An Old Formula May Overstate U.S. Oil Supplies
Jan Arps is the most influential oilman you’ve never heard of. In 1945, Arps, then a 33-year-old petroleum engineer for British-American Oil Producing Co., published a formula to predict how much crude a well will produce and when it will run dry. The Arps method has become one of the most widely used measures in the industry. Companies rely on it to gauge the profitability of drilling, secure loans, and report reserves to regulators. When Representative Ed Royce (R-Calif.) said at a March 26 hearing that the U.S. should start exporting its oil to undermine Russian influence, his forecast of “increasing U.S. energy production” could be traced back to Arps.
The problem is the Arps equation has been twisted to apply to shale technology, which didn’t exist when Arps died in 1976. John Lee, a University of Houston engineering professor and an authority on reserves, says billions of barrels of untapped shale oil are counted by companies relying on limited drilling history and tweaks to Arps’s formula that exaggerate future production. “Things could turn out more pessimistic than people project,” says Lee. “The long-term production of some of those oil-rich wells may be overstated.”
Lee’s criticisms have opened a rift in the industry about how to measure the stores of oil trapped within rock formations thousands of feet below the earth’s surface. In a newsletter published this year by Ryder Scott, which helps drillers calculate reserves, Lee called for an industry conference to address what he says are inconsistent approaches. The Arps method is particularly open to abuse, he says.
U.S. oil production has increased 40 percent since the end of 2011 as drillers target layers of oil-bearing rock such as the Bakken shale in North Dakota, the Eagle Ford in Texas, and the Mississippi Lime in Kansas and Oklahoma, according to the Energy Information Administration. The U.S. is on track to become the world’s largest oil producer by 2015, says the Paris-based International Energy Agency. A report from consultants Wood Mackenzie says that by 2020 the Bakken’s output will be 1.7 million barrels a day, up from 1.1 million now.
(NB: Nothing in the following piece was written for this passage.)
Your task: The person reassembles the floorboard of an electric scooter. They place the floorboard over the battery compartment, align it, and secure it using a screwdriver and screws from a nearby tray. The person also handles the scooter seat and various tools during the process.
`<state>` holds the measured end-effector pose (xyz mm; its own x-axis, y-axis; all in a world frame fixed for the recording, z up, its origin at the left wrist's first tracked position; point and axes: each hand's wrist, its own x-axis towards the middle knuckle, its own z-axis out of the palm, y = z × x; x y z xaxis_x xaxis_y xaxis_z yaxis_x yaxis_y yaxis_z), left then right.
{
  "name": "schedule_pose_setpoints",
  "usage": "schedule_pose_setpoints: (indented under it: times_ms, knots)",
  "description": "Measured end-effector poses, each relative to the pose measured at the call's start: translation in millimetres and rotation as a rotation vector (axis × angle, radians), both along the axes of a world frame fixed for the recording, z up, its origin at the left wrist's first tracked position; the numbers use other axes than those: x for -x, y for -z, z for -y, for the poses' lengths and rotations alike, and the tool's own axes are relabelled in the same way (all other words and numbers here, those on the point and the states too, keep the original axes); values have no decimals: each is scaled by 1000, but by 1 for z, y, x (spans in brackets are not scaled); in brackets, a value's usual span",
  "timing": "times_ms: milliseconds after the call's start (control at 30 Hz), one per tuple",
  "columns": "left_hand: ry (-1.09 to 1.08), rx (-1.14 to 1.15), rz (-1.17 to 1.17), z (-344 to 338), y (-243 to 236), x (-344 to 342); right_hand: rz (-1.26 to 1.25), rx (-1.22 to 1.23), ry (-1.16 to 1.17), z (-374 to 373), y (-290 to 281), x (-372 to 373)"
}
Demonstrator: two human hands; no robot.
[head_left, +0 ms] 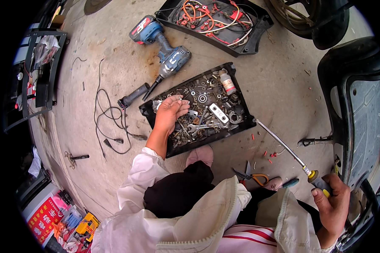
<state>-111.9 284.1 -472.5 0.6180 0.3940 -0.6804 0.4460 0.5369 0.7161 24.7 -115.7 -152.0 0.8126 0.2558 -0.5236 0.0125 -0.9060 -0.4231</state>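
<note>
A black tray [215, 140] full of loose screws, nuts, washers and springs lies on the floor before me. Over its left part is my left hand [171, 110], fingertips pinched together; a small pale bit shows there, too small to name. My right hand [334, 206], low at the right, is wrapped round the grey and yellow handle of a long screwdriver [281, 144]. The shaft slants up-left, its tip near the tray's right corner. Among the hardware are a silver plate with two holes [218, 113], a spanner [202, 126] and a small bottle with a red and white label [227, 82].
Beyond the tray lie a blue impact wrench [173, 60] and a black case with coloured wires [223, 38]. Black cables [109, 110] are at the left. Pliers with orange handles [257, 178] lie by my feet. A scooter's footboard [361, 111] stands at the right.
</note>
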Motion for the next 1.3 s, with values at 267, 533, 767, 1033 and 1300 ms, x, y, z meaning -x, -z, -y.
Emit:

Rising reserve estimates give the U.S. a false sense of security, says Tad Patzek, chairman of the department of petroleum and geosystems engineering at the University of Texas at Austin. “We have deceived ourselves into thinking that since we have an infinite resource, we don’t need to worry,” he says. “We are stumbling like blind people into a future which is not as pretty as we think.”
The Arps formula is only as good as the data a company puts into it, Patzek says. Estimates can be inflated when Arps relies on limited drilling history for data or on a few high-performing wells to predict performance across a wide swath of acreage. Forecasts can also be skewed higher by assuming slower production declines than Arps observed.
In November 2012, SandRidge Energy cut its reserve predictions to the equivalent of 422,000 barrels per well from 456,000 barrels. Five months later, the estimate was cut again, to 369,000 barrels, company records show. SandRidge has since made a small adjustment upward to 380,000 barrels. The early forecasts were based on a small number of high-performing wells, which led the company to overestimate performance for its other acreage, says Duane Grubert, SandRidge’s executive vice president for investor relations and strategy. The company now has more than 1,100 wells and has improved its drilling. It is confident that current estimates are reliable. “Nobody knew that until we actually ground-truthed the field by drilling it,” Grubert says. “What we came up with was, hmm, that initial estimate was a little high.”
SM Energy of Denver suffered a similar setback this year when its wells in the Eagle Ford shale in Texas fell short of forecasts. The company on Feb. 18 cut its prediction in one area to the equivalent of 475,000 barrels per well from 602,000. Estimating future production from early data is a challenge, says Brent Collins, a company spokesman. “This is especially true when you are trying to estimate an average from a limited number of wells.” Both SandRidge and SM Energy use variations of the Arps method, company records show.
Tapping shale formations differs from the drilling in Arps’s day, says Dean Rietz, an executive vice president in charge of reservoir simulation at Ryder Scott. In 1945, oil production meant drilling straight down to hit pockets of oil and gas that had become trapped after migrating upward from deep layers of rock. Today’s drilling targets those deep layers, boring through thousands of feet of the earth’s crust, then turning sideways to chew for a mile or more through layers harder and less porous than a granite countertop. The rock is shattered by a jet of water, sand, and chemicals to create a network of small cracks to allow the oil and gas to escape. These fractured wells seem to follow a different decline trajectory than the wells Arps studied, says Lee.
Some in the industry defend Arps. “As far as Arps being old, the wheel was invented a long time ago, but it still comes in handy,” says Scott Wilson, senior vice president at Ryder Scott. Others are working to replace the Arps calculation. Researchers are testing new formulas with names worthy of an indie band: Stretched Exponential, which Lee helped develop; the Duong Method, devised by Anh Duong, principal reservoir engineer for ConocoPhillips; and Simple Scaling Theory, which the University of Texas’s Patzek worked on. Rietz has made a computer model that simulates oil production. “Come back to me in 10 years, and I’ll tell you how reliable it was,” he says.